Random side note: I’d love to know the source of their statistics in the video. But anywho…
Furthermore, I looked up the new Quench Absolute products on the web and the ingredients are nothing special or anything I’d write home about. The line includes silicones, paraffin and fragrance high on the list. Also, their tagline touts the claim, “4x more defined, natural curls.” Wait a second — I thought we were supposed to love our curls just the way they are? Guess not.
I posed the question to my viewers on Facebook, reiterating the fact that at the end of the day, these brands are about making money and their attempts to tug at our heart strings are nothing more than a marketing strategy. In the thread, someone brought up a very good point — they agreed with the marketing strategy, but pointed out that these types of commercials and videos are valuable to increase the self esteem in young girls, not necessarily adults. After all, most children aren’t concerned with marketing strategies and business tactics — all they see is little girls in a video loving their curly hair, the same hair that they have, and that’s wonderful.
But at the same time, I wonder if we place too much responsibility on the beauty industry (an industry that thrives on women’s insecurities) for increasing the self esteem of women and especially children.
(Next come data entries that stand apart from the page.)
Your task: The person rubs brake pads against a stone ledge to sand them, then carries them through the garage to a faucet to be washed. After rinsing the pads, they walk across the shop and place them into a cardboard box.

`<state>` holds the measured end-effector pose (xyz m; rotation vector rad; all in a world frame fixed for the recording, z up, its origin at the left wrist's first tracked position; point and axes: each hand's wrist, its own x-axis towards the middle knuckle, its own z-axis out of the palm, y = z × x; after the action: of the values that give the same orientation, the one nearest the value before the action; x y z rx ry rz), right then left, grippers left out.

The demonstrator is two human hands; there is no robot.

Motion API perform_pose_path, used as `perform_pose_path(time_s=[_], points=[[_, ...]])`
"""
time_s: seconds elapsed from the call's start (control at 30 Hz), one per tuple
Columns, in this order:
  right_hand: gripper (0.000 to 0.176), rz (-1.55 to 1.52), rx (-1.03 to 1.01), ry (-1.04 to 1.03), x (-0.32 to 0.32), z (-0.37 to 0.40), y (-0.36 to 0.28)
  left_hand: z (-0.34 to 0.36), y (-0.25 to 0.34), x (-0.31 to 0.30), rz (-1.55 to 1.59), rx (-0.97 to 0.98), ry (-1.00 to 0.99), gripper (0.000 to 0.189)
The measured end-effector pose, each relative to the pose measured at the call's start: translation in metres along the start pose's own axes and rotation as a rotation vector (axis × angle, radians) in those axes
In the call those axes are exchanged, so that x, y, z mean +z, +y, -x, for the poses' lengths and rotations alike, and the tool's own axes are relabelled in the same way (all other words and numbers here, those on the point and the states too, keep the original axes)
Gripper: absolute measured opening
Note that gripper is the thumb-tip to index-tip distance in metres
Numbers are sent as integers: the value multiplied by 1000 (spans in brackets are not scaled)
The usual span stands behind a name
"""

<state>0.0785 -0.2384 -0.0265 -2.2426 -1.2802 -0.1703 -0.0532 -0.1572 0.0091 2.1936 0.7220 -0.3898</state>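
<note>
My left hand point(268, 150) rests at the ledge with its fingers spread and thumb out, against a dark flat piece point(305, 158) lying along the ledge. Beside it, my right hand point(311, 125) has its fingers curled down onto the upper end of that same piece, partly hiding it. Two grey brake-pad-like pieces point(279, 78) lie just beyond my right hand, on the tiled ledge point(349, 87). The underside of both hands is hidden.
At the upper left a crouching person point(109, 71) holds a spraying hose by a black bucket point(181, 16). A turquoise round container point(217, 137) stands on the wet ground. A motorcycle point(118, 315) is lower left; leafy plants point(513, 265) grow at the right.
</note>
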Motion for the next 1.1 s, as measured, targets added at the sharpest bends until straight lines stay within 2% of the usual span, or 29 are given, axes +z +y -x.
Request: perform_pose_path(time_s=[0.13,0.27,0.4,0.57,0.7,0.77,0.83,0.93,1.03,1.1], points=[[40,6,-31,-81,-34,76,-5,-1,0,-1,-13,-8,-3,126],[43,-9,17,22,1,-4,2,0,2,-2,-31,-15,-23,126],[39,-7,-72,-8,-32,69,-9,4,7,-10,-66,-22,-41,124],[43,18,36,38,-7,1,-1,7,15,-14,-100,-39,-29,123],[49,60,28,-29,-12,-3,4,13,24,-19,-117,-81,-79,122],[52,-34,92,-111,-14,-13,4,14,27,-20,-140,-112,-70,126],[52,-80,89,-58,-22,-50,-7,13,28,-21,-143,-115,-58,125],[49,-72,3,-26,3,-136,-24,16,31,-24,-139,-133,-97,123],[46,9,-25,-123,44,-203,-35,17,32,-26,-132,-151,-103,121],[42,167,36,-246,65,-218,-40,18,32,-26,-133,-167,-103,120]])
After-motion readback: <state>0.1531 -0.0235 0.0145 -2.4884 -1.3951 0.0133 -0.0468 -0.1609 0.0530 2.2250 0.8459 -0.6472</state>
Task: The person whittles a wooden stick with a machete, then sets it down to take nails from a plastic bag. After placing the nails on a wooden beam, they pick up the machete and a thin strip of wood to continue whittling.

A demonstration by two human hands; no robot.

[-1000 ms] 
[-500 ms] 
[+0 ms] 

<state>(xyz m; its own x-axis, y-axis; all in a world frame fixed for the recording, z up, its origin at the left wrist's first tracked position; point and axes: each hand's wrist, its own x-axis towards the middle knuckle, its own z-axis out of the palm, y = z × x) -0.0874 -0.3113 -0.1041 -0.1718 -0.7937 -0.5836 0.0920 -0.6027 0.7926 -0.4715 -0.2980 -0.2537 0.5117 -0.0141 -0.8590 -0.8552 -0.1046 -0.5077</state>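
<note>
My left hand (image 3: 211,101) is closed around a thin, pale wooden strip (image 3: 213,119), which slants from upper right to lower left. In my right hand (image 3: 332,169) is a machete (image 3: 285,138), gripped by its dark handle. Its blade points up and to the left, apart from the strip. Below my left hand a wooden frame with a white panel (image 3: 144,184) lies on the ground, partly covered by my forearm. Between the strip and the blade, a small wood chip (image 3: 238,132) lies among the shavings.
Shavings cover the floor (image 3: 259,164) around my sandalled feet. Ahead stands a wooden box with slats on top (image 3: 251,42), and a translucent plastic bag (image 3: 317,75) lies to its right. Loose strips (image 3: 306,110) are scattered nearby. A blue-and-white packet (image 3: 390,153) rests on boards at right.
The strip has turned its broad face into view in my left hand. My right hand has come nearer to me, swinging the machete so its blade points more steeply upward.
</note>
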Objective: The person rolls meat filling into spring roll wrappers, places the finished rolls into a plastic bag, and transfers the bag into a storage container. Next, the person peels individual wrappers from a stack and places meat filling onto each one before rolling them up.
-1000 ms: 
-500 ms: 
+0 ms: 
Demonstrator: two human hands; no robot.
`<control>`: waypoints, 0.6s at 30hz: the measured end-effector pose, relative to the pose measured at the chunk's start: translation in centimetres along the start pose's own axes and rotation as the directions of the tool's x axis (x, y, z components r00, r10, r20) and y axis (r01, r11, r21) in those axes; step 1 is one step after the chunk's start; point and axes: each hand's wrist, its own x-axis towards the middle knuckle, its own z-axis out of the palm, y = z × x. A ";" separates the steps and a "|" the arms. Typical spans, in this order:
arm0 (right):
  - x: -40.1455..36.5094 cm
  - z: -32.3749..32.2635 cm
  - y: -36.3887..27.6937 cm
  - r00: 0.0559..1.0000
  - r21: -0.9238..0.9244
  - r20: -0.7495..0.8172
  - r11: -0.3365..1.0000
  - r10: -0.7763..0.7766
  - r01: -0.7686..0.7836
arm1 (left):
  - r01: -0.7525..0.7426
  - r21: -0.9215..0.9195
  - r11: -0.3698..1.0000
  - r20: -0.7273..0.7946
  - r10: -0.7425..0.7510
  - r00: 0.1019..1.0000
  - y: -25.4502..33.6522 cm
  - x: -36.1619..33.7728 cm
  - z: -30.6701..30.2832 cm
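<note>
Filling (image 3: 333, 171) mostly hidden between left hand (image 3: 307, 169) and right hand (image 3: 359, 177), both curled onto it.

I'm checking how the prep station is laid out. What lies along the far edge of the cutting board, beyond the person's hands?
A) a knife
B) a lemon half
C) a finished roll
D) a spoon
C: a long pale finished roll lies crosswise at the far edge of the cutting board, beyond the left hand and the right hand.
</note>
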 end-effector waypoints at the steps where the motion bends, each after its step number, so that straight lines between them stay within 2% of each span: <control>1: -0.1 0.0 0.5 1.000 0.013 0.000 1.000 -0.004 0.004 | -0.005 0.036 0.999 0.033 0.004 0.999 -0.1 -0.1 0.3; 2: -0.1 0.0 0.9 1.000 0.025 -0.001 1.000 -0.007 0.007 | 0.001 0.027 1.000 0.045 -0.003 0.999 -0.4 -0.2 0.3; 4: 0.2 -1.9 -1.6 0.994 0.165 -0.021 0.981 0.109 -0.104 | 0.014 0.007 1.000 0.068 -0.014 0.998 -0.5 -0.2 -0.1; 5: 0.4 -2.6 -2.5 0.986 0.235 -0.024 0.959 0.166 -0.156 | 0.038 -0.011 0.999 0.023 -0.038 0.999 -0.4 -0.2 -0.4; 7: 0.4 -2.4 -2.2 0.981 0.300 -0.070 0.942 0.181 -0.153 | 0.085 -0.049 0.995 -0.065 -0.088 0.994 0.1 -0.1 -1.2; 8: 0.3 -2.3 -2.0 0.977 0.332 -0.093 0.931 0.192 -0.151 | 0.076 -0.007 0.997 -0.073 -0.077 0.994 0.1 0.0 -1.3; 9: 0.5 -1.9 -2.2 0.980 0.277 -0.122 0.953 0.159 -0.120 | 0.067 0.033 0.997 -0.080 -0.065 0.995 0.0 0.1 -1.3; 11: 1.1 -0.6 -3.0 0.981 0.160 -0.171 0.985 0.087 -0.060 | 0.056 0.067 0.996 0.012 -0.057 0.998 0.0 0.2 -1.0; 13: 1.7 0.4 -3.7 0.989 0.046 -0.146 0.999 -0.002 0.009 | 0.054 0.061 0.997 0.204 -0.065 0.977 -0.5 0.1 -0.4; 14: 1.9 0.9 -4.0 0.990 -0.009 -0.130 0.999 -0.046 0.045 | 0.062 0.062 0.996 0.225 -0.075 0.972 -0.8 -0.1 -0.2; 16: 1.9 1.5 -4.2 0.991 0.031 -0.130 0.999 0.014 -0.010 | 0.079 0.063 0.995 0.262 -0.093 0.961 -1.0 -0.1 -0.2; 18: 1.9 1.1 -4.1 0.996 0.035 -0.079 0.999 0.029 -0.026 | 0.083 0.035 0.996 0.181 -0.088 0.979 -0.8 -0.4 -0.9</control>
Do we need these types of marketing tactics when we could be the ones setting an example, letting children know how beautiful they are whilst embracing all types of beauty? If the conversation was already happening, we wouldn’t need masked ads to fuel it. While I don’t fault companies for using these types of strategies, because they are very effective, it seems a little disingenuous to me. Then again, when you see constant natural hair bashing on TV and in the media, we need something to counter the negativity towards natural and curly hair.
Ultimately, instead of waiting for the next brand to hop on the emotional bandwagon, I encourage you all to have your own conversations about beauty and self esteem with your children and friends. That way, we won’t need to depend on the beauty industry or media to do it for us.
Do you talk to your children about self esteem? What do you think of marketing strategies that appeal to your emotions?